Protects your right to a trial within a reasonable time.

This timeframe ordinarily does not start ticking until you are formally charged. To be formally charged means that an ‘information’ has been sworn before a justice of the peace alleging that you have committed a crime. You are not formally charged when the police release you and give you a document telling you to come to court, that is not a formal charge.
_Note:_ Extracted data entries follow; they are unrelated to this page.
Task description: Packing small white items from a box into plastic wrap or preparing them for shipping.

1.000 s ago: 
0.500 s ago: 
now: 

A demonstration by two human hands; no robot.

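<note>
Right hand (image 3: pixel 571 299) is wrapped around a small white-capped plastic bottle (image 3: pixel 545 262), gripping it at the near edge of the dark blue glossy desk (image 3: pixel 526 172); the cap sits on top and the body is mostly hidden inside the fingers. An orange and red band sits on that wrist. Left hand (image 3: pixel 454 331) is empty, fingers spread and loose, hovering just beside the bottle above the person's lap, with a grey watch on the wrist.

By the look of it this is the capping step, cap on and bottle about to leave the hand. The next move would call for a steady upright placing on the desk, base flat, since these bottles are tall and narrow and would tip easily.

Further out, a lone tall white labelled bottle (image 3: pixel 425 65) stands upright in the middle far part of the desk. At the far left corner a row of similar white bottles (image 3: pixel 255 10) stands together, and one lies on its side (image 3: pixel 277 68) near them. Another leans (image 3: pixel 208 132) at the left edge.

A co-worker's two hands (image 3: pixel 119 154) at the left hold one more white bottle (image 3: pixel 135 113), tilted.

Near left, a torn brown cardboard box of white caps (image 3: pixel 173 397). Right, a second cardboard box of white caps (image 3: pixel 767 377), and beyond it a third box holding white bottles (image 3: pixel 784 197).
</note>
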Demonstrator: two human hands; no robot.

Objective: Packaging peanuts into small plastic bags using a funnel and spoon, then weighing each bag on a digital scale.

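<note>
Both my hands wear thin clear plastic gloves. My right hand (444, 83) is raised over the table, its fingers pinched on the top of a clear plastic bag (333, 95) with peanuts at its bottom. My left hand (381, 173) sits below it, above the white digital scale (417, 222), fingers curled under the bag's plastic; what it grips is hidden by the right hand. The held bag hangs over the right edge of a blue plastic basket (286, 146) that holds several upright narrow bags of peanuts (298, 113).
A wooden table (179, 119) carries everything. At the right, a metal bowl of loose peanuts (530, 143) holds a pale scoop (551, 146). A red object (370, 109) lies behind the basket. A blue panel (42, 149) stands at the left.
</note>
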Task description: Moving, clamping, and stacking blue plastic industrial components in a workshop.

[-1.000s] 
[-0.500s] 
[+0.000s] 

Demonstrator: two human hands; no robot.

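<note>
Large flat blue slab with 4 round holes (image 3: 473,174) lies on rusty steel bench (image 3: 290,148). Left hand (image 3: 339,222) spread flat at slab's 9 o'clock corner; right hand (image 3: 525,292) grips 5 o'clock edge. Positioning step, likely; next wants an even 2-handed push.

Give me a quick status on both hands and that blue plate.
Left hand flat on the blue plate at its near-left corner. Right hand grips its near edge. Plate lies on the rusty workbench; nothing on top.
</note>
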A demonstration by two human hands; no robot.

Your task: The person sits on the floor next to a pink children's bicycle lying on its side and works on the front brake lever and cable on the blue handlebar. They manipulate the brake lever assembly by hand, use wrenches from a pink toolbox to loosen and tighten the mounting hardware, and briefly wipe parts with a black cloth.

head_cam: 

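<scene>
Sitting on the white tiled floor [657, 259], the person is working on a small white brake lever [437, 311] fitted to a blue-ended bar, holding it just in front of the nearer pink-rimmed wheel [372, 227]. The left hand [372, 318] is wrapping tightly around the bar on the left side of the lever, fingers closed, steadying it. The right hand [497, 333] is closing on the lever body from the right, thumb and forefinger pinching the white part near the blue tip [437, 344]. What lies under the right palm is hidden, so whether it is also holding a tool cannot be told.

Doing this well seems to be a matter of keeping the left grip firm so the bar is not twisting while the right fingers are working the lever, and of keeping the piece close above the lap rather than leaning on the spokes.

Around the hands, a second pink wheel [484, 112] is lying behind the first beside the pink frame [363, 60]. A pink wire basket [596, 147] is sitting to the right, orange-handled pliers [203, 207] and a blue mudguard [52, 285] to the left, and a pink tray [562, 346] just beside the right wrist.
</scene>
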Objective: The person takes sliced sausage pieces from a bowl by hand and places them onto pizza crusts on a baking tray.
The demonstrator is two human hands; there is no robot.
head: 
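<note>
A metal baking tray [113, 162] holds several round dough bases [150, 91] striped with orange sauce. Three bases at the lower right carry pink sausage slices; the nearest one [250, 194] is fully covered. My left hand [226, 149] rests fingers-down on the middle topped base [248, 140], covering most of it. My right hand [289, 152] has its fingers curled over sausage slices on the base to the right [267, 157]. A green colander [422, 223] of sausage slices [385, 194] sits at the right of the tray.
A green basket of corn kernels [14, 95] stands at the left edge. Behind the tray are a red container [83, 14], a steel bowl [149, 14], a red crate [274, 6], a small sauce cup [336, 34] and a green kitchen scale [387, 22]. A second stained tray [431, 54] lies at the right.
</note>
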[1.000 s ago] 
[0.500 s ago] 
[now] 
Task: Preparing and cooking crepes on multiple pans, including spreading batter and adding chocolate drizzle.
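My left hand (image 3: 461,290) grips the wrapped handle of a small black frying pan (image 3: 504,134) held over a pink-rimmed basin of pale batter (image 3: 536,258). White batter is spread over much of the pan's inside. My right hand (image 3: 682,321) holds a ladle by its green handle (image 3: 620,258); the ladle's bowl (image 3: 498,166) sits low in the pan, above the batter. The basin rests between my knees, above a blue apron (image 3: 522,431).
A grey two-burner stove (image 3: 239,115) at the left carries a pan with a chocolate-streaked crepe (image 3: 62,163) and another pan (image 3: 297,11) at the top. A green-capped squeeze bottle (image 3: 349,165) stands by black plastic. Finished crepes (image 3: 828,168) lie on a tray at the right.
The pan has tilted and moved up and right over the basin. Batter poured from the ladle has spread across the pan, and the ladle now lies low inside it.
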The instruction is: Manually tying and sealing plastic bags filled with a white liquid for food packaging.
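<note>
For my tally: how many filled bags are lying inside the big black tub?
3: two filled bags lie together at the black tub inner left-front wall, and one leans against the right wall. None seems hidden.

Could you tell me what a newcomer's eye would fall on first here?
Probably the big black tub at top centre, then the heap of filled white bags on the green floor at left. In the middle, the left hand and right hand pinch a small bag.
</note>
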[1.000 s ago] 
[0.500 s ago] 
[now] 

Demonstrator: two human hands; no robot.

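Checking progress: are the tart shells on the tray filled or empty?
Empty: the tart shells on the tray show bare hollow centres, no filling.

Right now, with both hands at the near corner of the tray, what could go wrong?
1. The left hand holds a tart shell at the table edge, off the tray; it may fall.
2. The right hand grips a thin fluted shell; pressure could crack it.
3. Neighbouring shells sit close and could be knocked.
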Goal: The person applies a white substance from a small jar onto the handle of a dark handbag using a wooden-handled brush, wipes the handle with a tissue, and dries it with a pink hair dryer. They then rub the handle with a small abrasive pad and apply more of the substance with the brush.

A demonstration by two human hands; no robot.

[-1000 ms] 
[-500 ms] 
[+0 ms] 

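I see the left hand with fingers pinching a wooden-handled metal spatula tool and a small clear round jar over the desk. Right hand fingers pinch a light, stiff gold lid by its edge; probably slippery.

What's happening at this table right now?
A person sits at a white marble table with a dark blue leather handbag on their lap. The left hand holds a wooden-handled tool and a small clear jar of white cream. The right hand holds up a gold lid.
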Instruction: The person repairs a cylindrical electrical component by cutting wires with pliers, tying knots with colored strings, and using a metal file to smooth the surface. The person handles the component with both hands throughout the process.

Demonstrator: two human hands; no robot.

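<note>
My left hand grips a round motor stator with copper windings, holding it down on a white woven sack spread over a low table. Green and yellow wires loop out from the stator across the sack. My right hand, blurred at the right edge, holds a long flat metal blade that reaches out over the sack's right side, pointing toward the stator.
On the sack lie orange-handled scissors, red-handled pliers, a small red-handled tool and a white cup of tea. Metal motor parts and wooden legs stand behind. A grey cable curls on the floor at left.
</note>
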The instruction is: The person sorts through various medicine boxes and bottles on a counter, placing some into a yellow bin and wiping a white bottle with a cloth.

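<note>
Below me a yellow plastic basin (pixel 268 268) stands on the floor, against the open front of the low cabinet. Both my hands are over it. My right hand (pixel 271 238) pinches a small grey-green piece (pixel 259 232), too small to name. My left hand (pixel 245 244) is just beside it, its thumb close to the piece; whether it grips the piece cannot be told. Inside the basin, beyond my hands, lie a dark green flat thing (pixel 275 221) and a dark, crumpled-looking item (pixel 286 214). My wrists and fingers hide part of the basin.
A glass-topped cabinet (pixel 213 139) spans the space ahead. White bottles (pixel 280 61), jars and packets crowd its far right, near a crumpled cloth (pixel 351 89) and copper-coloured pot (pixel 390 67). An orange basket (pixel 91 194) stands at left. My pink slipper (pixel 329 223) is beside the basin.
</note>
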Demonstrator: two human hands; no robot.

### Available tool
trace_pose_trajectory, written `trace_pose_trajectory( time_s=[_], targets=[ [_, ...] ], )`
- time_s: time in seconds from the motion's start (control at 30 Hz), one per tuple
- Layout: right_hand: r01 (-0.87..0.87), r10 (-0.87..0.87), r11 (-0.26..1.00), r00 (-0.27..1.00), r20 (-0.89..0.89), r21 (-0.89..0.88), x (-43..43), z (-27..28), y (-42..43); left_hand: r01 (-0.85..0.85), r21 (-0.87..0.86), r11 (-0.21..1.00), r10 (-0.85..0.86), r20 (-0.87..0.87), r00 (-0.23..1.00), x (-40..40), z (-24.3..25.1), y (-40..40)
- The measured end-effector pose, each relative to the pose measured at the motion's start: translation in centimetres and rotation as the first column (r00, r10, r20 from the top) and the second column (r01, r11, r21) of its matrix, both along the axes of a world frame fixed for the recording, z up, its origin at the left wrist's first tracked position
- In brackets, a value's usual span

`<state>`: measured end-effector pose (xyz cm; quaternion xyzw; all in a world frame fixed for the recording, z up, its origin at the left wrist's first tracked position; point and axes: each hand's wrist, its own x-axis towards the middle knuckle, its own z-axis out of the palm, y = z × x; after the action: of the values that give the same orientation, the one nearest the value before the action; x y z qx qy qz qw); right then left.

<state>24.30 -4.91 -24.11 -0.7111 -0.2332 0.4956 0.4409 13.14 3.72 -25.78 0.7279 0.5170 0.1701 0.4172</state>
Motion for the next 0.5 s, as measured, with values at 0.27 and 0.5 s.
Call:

Trial within a reasonable time depends on the circumstances and in particular the extent of prejudice to you by having a delayed trial. Some people are content with a slow pace of proceedings and other people have such stress and anxiety they wish it concluded as soon as possible. If you are one of those types of people or a witness has gone missing, you are more apt to win your argument that your right to a trial in a reasonable time has been violated. If you are successful your charges will be dropped. The lawyers at Tessmer Law were able to persuade the Judges to stay the proceedings, for example, in the following cases:

Regina v. Wytenberg
Regina v. Zacharias

The above statements are based on a snapshot of the law and do not represent a detailed analysis of any given fact pattern and the law relating to it. Furthermore, the law changes over time and may be interpreted differently by different judges. The lawyers at Tessmer Law will explain the law to you and offer their opinions as to the probable outcome of your case. However, because the final decision is frequently in the hands of a Judge, no guarantees of results can be made.